A Brief History Of Grain-Free Dog Food
Canis familiaris, also known as our companion dog species that we've come to know and love today, evolved alongside humans as far back as thirty thousand years. As humans developed from a hunter-gatherer societies into stable towns and villages, our eating habits also changed, as did those of our pets, particularly considering we've learned how to store foods for longer periods of time.
Commercially-available pet food really took hold during the 1950s, first in the form of canned food followed by dry pellets sprayed with synthetic nutrients.
Prior to the advent of conventional dog foods, most dogs lived on diets that included grains, meats, table scraps and homemade food from their owners. This started to change by the mid-nineteenth century with the first specifically-tailored foods for dogs, credited to American electrician, James Spratt. During his time living in London, Spratt observed dogs living around a local shipyard and feeding off scraps of discarded biscuits, sparking his design for the first dog treat. He then developed his own dog food consisting of a combination of wheat meals, vegetables and meat.
It wasn't until the 1900's that the idea of pet food became more popular in the form of canned horse meat, introduced in the United States after World War One as a means to dispose of deceased horses. By the end of World War Two, pet food represented a new opportunity to market by-products as a profitable source of income.

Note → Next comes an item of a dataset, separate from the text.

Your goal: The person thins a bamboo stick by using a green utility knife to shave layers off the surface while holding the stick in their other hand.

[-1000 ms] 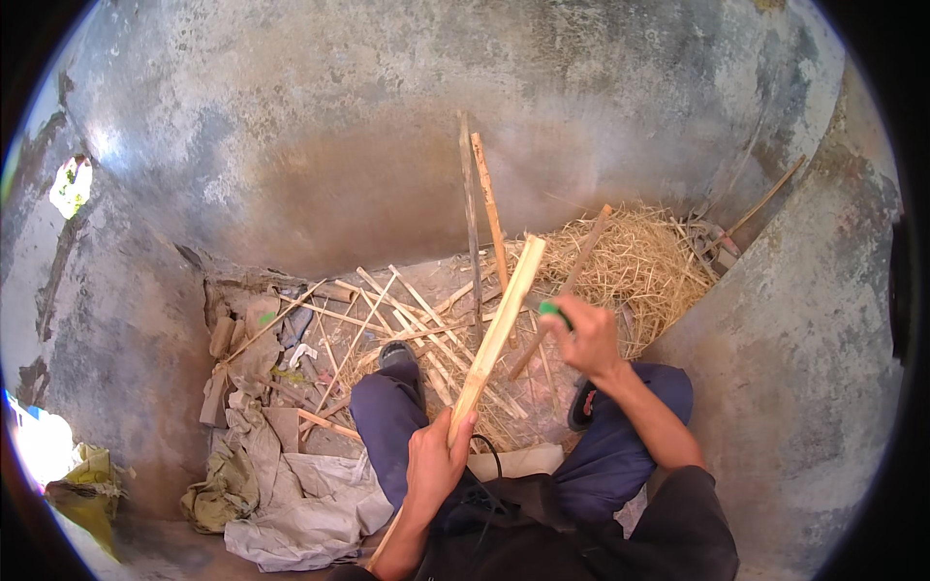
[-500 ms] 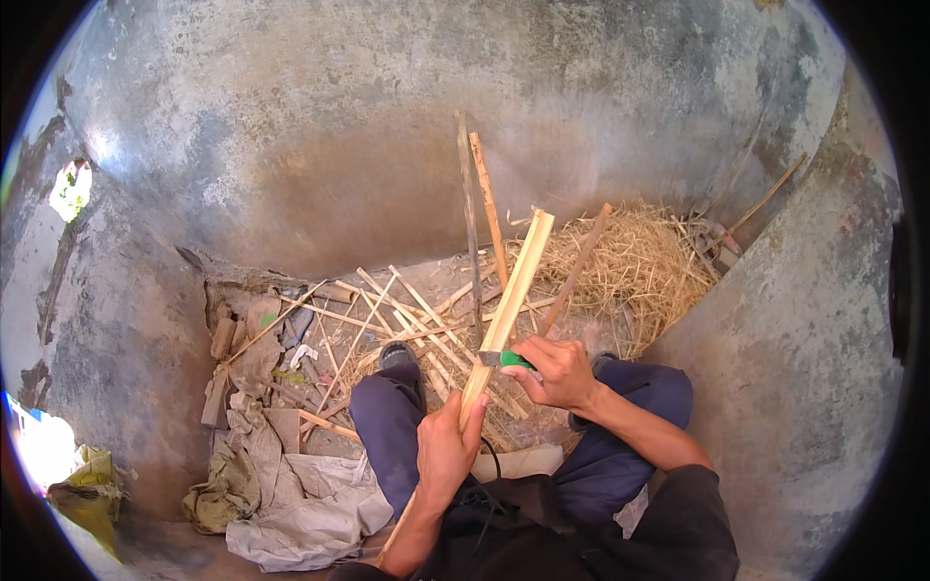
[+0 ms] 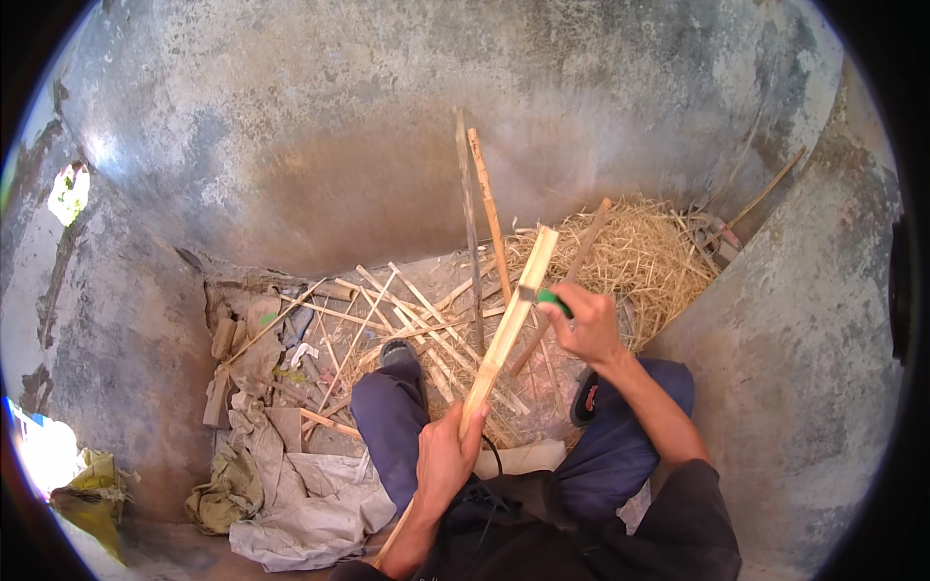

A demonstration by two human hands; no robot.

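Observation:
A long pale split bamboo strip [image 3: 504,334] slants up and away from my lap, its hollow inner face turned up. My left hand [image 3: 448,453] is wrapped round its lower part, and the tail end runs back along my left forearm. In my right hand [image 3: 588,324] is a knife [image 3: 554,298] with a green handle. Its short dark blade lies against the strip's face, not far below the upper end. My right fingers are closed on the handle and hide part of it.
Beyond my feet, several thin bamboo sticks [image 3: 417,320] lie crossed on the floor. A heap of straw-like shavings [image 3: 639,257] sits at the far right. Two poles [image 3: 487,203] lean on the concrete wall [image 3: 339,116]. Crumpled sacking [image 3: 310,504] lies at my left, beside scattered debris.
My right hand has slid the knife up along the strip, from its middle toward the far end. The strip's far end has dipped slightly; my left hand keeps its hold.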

Commercially-available pet food really took hold during the 1950s, first in the form of canned food followed by dry pellets sprayed with synthetic nutrients. The 1960's and 1970's saw a diversification in flavors of available dog foods as well as the refinement of the extrusion process. Following the 2006-2007 pet food recall, raw food and grain-free diets became much more popular than ever before. Today, there is an overwhelming variety of grain-free kibbles and wet foods to suit most any breed.